DATA EXCERPT START
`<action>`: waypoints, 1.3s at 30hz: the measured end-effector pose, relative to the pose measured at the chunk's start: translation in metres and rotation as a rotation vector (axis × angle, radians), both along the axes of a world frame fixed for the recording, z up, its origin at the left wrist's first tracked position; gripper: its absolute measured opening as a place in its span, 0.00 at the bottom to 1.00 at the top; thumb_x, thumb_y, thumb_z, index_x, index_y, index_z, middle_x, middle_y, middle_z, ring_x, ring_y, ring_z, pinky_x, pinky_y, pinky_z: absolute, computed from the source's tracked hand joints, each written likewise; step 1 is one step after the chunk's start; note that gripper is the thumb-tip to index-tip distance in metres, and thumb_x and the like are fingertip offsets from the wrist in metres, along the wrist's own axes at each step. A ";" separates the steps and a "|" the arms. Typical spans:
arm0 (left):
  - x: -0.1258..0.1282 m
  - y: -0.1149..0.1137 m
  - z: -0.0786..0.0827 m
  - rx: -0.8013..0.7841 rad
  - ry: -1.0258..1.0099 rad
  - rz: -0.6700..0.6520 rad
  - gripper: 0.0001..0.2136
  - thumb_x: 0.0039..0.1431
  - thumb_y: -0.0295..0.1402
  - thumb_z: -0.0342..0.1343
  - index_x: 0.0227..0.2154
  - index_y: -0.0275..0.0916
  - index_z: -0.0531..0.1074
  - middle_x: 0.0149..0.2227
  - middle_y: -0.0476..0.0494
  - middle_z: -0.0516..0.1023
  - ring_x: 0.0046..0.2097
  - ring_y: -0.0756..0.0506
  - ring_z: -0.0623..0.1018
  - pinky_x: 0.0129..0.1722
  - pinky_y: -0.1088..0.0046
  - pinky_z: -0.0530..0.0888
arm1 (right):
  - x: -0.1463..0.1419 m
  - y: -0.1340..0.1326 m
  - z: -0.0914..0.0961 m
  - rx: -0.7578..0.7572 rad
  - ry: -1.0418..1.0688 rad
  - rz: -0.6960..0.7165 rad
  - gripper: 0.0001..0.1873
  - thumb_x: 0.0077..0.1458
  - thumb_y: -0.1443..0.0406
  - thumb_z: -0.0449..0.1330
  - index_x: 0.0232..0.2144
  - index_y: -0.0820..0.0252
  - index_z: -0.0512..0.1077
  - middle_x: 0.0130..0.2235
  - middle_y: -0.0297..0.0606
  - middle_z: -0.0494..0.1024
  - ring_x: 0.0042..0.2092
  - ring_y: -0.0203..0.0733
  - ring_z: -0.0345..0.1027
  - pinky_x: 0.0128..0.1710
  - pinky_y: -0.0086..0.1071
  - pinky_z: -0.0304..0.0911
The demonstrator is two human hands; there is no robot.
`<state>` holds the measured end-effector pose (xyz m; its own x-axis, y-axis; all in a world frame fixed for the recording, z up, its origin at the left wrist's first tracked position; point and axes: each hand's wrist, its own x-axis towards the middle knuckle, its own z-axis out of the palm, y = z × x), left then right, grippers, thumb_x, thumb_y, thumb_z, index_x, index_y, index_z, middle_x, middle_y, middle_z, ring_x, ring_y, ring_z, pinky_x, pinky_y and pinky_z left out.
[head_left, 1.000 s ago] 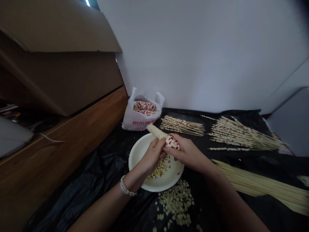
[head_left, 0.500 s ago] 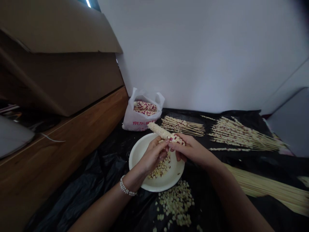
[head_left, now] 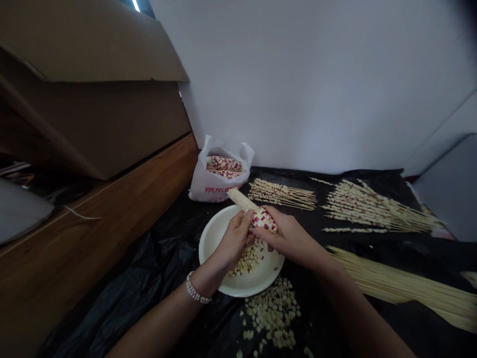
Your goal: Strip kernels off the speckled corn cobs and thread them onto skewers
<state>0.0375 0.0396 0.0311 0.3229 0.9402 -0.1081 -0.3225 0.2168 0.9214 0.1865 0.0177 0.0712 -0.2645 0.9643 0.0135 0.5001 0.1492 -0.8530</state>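
Note:
Over a white bowl [head_left: 209, 243], both hands grip one corn cob [head_left: 265, 219]. Its far end is bare and pale; the near part still bears white and dark red kernels. My left hand [head_left: 237, 237], with a beaded bracelet at the wrist, is closed on the cob's middle, where the kernels begin. My right hand [head_left: 288, 232] wraps around the kernel-covered end, its thumb pressed on the near side. Loose kernels [head_left: 248, 261] lie in the bowl under the hands. Some fingertips of both hands are hidden behind the cob.
Behind the bowl stands a white plastic bag [head_left: 208, 185] with more cobs. Kernel-threaded skewers [head_left: 357, 209] lie to the right, bare sticks [head_left: 402, 283] nearer. A kernel pile [head_left: 274, 313] is on the black plastic sheet [head_left: 149, 283]. A cardboard box [head_left: 112, 119] stands left, a white wall [head_left: 298, 89] behind.
My right hand has shifted slightly left and rolled over the cob, turning more red kernels into view. My left thumb has moved up along the cob.

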 end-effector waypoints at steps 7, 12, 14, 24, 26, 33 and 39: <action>0.000 -0.003 0.009 -0.037 0.002 -0.025 0.21 0.57 0.53 0.60 0.30 0.39 0.63 0.19 0.58 0.60 0.18 0.57 0.53 0.18 0.78 0.47 | 0.005 0.000 0.002 0.058 -0.020 0.021 0.15 0.59 0.62 0.58 0.48 0.62 0.70 0.32 0.37 0.79 0.28 0.39 0.71 0.29 0.32 0.63; -0.002 0.000 0.007 -0.061 -0.046 -0.032 0.14 0.56 0.41 0.62 0.30 0.39 0.63 0.21 0.58 0.60 0.19 0.58 0.52 0.18 0.80 0.46 | 0.004 0.001 -0.001 0.095 -0.058 0.023 0.15 0.60 0.63 0.58 0.48 0.62 0.70 0.35 0.40 0.80 0.34 0.44 0.74 0.35 0.34 0.64; -0.004 0.001 0.007 -0.079 -0.055 -0.060 0.13 0.54 0.39 0.61 0.29 0.39 0.63 0.21 0.58 0.60 0.19 0.58 0.52 0.18 0.81 0.46 | 0.004 0.002 -0.005 0.148 -0.096 0.014 0.15 0.59 0.65 0.59 0.48 0.61 0.70 0.39 0.42 0.80 0.39 0.46 0.74 0.39 0.36 0.64; -0.009 0.006 0.005 -0.200 -0.108 -0.186 0.09 0.38 0.27 0.56 0.26 0.39 0.63 0.18 0.59 0.59 0.18 0.58 0.51 0.17 0.81 0.44 | 0.008 0.004 -0.009 0.198 -0.103 0.033 0.14 0.58 0.65 0.59 0.47 0.60 0.70 0.43 0.42 0.79 0.43 0.46 0.73 0.44 0.37 0.65; -0.010 0.005 0.005 -0.206 -0.127 -0.180 0.10 0.38 0.26 0.56 0.27 0.39 0.64 0.18 0.58 0.61 0.18 0.58 0.52 0.17 0.81 0.45 | 0.011 0.004 -0.006 0.114 -0.049 0.034 0.15 0.58 0.63 0.60 0.48 0.60 0.70 0.39 0.38 0.79 0.37 0.43 0.73 0.37 0.34 0.66; -0.009 0.001 0.015 -0.118 -0.073 -0.156 0.11 0.50 0.33 0.65 0.29 0.36 0.67 0.21 0.56 0.63 0.19 0.59 0.52 0.17 0.80 0.45 | 0.021 0.004 0.000 -0.147 0.217 0.107 0.13 0.59 0.59 0.60 0.44 0.58 0.67 0.24 0.27 0.71 0.23 0.35 0.65 0.21 0.26 0.59; -0.007 -0.001 0.016 -0.046 -0.038 -0.143 0.18 0.53 0.43 0.67 0.30 0.38 0.64 0.20 0.58 0.63 0.18 0.59 0.53 0.18 0.80 0.46 | 0.021 0.002 0.005 -0.183 0.267 0.146 0.10 0.59 0.59 0.60 0.38 0.57 0.65 0.20 0.25 0.69 0.20 0.32 0.60 0.18 0.25 0.56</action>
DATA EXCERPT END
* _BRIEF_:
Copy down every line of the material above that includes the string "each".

* _TASK OUTPUT_:
`<action>`: waypoints, 1.3s at 30hz: the measured end-effector pose, relative to the pose measured at the chunk's start: translation in metres and rotation as a rotation vector (axis × angle, radians), both along the axes of a world frame fixed for the recording, z up, its origin at the left wrist's first tracked position; gripper: its absolute measured opening as a place in its span, 0.00 at the bottom to 1.00 at the top; thumb_x, thumb_y, thumb_z, index_x, index_y, index_z, middle_x, middle_y, middle_z, ring_x, ring_y, ring_z, pinky_x, pinky_y, pinky_z: absolute, computed from the source's tracked hand joints, each written likewise; step 1 is one step after the chunk's start; note that gripper is the thumb-tip to index-tip distance in metres, and thumb_x and the like are fingertip offsets from the wrist in metres, along the wrist's own axes at each step. A ";" separates the steps and a "|" the arms. Typical spans:
`<state>` holds the measured end-effector pose (xyz m; its own x-axis, y-axis; all in a world frame fixed for the recording, z up, its origin at the left wrist's first tracked position; point and axes: each hand's wrist, its own x-axis towards the middle knuckle, its own z-axis out of the palm, y = z × x), left then right, grippers, thumb_x, thumb_y, thumb_z, index_x, index_y, index_z, middle_x, middle_y, middle_z, ring_x, ring_y, ring_z, pinky_x, pinky_y and pinky_z left out.

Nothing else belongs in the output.